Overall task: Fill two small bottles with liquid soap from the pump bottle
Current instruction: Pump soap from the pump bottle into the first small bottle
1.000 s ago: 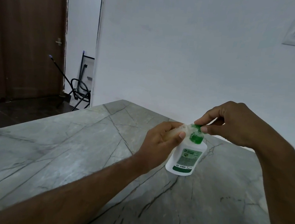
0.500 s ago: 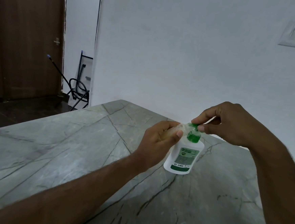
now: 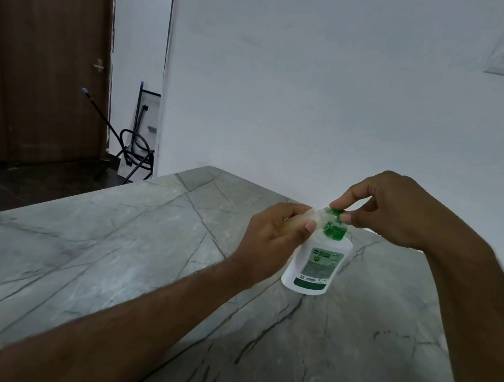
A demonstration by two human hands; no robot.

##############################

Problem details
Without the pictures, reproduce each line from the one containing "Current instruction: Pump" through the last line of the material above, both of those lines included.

Answer section
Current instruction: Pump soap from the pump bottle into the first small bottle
1.000 s ago: 
0.500 s ago: 
now: 
A demonstration by two human hands; no robot.

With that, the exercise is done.